_TASK ITEM_
Please return the listing exactly as written, but without its pictures.

-- Opening Marker --

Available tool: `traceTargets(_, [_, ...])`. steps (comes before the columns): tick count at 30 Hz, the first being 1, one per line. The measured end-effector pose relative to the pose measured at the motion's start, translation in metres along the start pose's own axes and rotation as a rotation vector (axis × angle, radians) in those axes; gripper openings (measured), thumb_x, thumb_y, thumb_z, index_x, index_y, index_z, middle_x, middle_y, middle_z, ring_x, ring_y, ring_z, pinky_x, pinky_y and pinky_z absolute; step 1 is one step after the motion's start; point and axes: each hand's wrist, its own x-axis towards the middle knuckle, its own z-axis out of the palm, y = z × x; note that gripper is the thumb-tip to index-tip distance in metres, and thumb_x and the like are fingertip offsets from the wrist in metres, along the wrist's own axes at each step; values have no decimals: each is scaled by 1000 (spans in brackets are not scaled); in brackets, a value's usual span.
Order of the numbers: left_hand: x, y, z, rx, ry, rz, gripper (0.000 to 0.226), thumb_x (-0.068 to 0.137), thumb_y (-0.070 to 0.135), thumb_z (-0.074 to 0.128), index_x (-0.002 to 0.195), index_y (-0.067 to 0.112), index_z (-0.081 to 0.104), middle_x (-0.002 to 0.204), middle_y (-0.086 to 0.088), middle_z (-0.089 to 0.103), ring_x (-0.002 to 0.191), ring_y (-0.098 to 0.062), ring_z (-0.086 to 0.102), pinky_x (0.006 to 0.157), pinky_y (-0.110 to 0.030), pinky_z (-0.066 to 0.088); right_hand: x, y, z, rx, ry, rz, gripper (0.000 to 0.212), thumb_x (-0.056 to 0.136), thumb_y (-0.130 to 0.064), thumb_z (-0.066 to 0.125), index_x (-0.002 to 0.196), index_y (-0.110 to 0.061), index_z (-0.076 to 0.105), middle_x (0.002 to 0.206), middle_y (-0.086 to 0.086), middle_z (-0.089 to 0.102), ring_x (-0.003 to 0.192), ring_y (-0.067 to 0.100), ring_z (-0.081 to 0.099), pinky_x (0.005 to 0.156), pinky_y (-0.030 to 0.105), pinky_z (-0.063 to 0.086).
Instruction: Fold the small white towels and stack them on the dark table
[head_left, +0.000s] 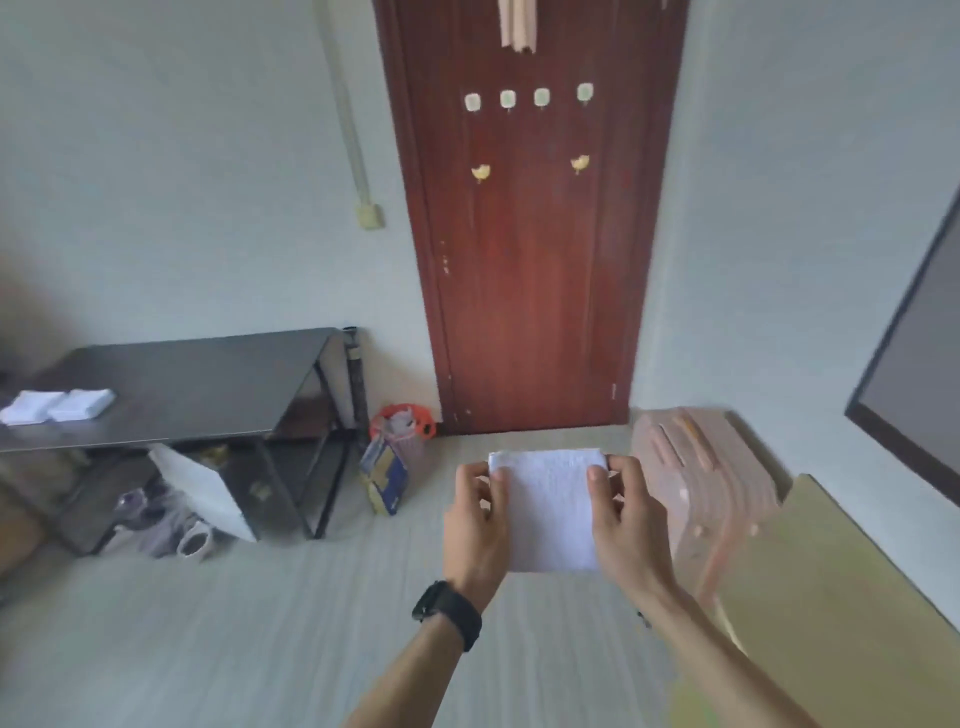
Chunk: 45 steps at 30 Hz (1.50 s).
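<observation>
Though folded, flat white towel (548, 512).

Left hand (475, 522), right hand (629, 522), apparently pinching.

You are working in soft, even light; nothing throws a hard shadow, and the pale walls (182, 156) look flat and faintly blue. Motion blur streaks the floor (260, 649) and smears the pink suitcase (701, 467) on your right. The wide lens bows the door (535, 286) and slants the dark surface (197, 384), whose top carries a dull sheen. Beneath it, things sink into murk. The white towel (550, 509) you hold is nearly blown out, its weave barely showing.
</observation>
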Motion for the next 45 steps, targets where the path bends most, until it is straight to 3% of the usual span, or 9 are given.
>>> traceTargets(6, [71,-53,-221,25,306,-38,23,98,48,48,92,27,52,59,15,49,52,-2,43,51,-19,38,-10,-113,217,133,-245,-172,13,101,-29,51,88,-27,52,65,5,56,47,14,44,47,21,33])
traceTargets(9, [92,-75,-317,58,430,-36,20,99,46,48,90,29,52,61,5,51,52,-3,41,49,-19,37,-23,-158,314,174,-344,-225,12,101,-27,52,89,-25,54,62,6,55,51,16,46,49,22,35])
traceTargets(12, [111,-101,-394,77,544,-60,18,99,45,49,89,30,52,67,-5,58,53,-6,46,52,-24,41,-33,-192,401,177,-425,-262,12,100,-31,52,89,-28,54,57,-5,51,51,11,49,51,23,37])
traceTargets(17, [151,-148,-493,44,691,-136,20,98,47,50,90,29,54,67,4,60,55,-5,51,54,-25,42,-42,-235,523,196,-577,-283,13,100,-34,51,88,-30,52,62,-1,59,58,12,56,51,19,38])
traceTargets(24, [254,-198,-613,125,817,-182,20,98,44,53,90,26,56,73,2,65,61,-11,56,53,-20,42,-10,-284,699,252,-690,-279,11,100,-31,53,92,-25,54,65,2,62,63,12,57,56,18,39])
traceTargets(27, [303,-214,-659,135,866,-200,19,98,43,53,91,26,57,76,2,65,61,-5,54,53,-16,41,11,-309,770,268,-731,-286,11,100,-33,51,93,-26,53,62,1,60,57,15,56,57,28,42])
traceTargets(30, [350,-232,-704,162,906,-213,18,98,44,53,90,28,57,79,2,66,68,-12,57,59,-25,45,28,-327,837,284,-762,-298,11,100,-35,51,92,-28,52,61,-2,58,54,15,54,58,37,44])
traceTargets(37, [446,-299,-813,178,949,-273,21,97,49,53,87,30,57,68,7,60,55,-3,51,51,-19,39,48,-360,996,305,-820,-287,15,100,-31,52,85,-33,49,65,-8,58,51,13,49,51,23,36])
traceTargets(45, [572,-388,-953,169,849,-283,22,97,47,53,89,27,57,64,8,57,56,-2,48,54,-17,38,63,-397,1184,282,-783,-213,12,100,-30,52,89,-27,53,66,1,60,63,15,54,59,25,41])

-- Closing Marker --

_EXERCISE OUTPUT_
Available tool: `traceTargets(_, [_, ...])`. steps (comes before the columns): tick count at 30 Hz, the first being 1, one per line. The measured end-effector pose relative to the pose measured at the motion's start, translation in metres along the start pose's own axes and rotation as a rotation vector (axis × angle, radians) in those axes; gripper openings (measured), thumb_x, thumb_y, thumb_z, index_x, index_y, index_z, middle_x, middle_y, middle_z, ring_x, ring_y, ring_z, pinky_x, pinky_y and pinky_z absolute; step 1 is one step after the motion's start; point and axes: each hand's wrist, its own x-axis towards the middle knuckle, its own z-axis out of the palm, y = z × x; note that gripper is the thumb-tip to index-tip distance in metres, and thumb_x and the like are fingertip offsets from the wrist in metres, along the wrist's own axes at each step; values have no decimals: each is scaled by 1000 (spans in brackets are not scaled); in brackets, a value's usual span.
Order of the numbers: left_hand: x, y, z, rx, ry, rz, gripper (0.000 to 0.226), thumb_x (-0.068 to 0.137), thumb_y (-0.070 to 0.135), thumb_z (-0.074 to 0.128), index_x (-0.002 to 0.195), index_y (-0.067 to 0.112), index_z (-0.081 to 0.104), middle_x (-0.002 to 0.204), middle_y (-0.086 to 0.088), middle_z (-0.089 to 0.103), ring_x (-0.002 to 0.191), ring_y (-0.098 to 0.062), ring_z (-0.086 to 0.102), pinky_x (0.006 to 0.157), pinky_y (-0.110 to 0.030), pinky_z (-0.066 to 0.088); right_hand: x, y, z, rx, ry, rz, gripper (0.000 to 0.212), thumb_x (-0.056 to 0.136), thumb_y (-0.130 to 0.064), thumb_z (-0.066 to 0.125), index_x (-0.002 to 0.196), index_y (-0.110 to 0.061), index_z (-0.076 to 0.105), middle_x (0.002 to 0.206), middle_y (-0.086 to 0.086), middle_z (-0.089 to 0.102), ring_x (-0.003 to 0.192), ring_y (-0.067 to 0.100), ring_z (-0.081 to 0.099), pinky_x (0.005 to 0.156), pinky_y (-0.030 to 0.105), pinky_z (-0.063 to 0.086).
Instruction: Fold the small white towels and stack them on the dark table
[head_left, +0.000s] 
Chunk: 45 steps at 30 Hz (1.50 s).
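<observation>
Though folded, flat white towel (548, 512).

Left hand (475, 522), right hand (629, 522), apparently pinching.

You are working in soft, even light; nothing throws a hard shadow, and the pale walls (182, 156) look flat and faintly blue. Motion blur streaks the floor (260, 649) and smears the pink suitcase (701, 467) on your right. The wide lens bows the door (535, 286) and slants the dark surface (197, 384), whose top carries a dull sheen. Beneath it, things sink into murk. The white towel (550, 509) you hold is nearly blown out, its weave barely showing.
</observation>
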Motion for the next 45 steps, targets where the path bends most, until it is straight to 3% of the usual span, or 9 are given.
>>> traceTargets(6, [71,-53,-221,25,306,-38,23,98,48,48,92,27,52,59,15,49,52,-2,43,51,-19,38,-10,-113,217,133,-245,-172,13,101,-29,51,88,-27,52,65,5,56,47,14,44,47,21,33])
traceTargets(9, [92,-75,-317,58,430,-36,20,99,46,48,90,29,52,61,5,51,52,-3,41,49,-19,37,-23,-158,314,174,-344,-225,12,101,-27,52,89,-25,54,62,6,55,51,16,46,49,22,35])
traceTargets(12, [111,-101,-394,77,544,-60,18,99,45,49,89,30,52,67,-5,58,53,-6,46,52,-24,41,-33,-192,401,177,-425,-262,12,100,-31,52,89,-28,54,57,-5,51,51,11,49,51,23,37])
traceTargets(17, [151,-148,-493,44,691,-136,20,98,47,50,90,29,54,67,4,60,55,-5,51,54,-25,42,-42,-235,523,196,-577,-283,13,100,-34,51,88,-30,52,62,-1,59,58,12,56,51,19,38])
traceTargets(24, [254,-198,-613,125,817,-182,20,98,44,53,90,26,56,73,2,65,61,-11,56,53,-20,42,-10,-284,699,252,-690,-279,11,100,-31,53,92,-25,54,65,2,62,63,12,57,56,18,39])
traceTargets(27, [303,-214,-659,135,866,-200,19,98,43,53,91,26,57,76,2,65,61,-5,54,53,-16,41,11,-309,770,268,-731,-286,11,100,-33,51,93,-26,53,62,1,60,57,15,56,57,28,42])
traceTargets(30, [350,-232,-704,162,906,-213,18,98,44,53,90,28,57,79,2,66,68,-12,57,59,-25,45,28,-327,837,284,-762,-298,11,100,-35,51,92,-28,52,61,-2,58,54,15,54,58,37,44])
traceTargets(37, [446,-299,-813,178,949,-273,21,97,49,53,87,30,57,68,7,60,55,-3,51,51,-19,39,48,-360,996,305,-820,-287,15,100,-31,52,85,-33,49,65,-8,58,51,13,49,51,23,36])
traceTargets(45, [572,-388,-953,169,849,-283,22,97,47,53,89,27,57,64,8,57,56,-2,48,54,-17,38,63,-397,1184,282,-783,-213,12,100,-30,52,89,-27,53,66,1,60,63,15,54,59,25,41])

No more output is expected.